* [Instructions for the task]:
Please give again, word for word, each line that falls between the line with "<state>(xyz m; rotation" and the end of the data, inclusive.
Segment Open
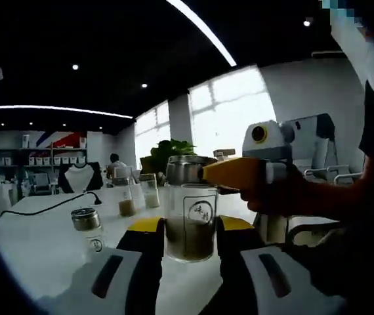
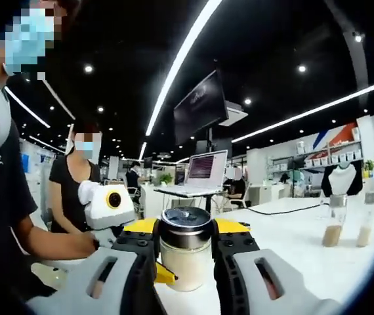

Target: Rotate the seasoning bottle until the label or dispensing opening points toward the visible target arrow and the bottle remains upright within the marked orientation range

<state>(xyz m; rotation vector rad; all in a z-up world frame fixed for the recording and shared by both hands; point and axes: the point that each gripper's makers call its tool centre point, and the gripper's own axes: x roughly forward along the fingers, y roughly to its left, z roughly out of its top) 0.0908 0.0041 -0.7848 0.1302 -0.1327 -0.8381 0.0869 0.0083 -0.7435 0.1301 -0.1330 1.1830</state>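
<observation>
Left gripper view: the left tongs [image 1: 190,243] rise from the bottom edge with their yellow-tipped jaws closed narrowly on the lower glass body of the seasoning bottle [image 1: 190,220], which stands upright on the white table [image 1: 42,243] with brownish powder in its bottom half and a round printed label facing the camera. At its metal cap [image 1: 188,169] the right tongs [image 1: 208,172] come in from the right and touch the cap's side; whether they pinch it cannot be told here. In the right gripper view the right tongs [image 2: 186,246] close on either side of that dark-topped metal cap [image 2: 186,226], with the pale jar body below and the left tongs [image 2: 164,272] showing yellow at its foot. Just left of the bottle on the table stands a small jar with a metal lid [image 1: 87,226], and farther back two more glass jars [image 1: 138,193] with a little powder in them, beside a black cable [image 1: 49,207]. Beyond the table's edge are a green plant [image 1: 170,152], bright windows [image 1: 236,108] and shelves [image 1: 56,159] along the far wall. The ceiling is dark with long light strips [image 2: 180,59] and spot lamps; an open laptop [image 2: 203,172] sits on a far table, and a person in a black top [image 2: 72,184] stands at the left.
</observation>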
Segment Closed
* [Answer box]:
<state>(xyz m; rotation vector rad; all in a z-up world frame fixed for the recording and shared by both hands; point and axes: the point that each gripper's makers call its tool centre point, and the gripper's own axes: x roughly forward along the fingers, y roughly to its left, z roughly out of its top) 0.0908 0.0041 -0.7848 0.1302 -0.1327 -0.8381 0.0869 0.0083 -0.7435 0.1301 -0.1330 1.1830</state>
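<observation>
Left gripper view: the left tongs [image 1: 190,243] rise from the bottom edge with their yellow-tipped jaws closed narrowly on the lower glass body of the seasoning bottle [image 1: 190,220], which stands upright on the white table [image 1: 42,243] with brownish powder in its bottom half and a round printed label facing the camera. At its metal cap [image 1: 188,169] the right tongs [image 1: 208,172] come in from the right and touch the cap's side; whether they pinch it cannot be told here. In the right gripper view the right tongs [image 2: 186,246] close on either side of that dark-topped metal cap [image 2: 186,226], with the pale jar body below and the left tongs [image 2: 164,272] showing yellow at its foot. Just left of the bottle on the table stands a small jar with a metal lid [image 1: 87,226], and farther back two more glass jars [image 1: 138,193] with a little powder in them, beside a black cable [image 1: 49,207]. Beyond the table's edge are a green plant [image 1: 170,152], bright windows [image 1: 236,108] and shelves [image 1: 56,159] along the far wall. The ceiling is dark with long light strips [image 2: 180,59] and spot lamps; an open laptop [image 2: 203,172] sits on a far table, and a person in a black top [image 2: 72,184] stands at the left.
</observation>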

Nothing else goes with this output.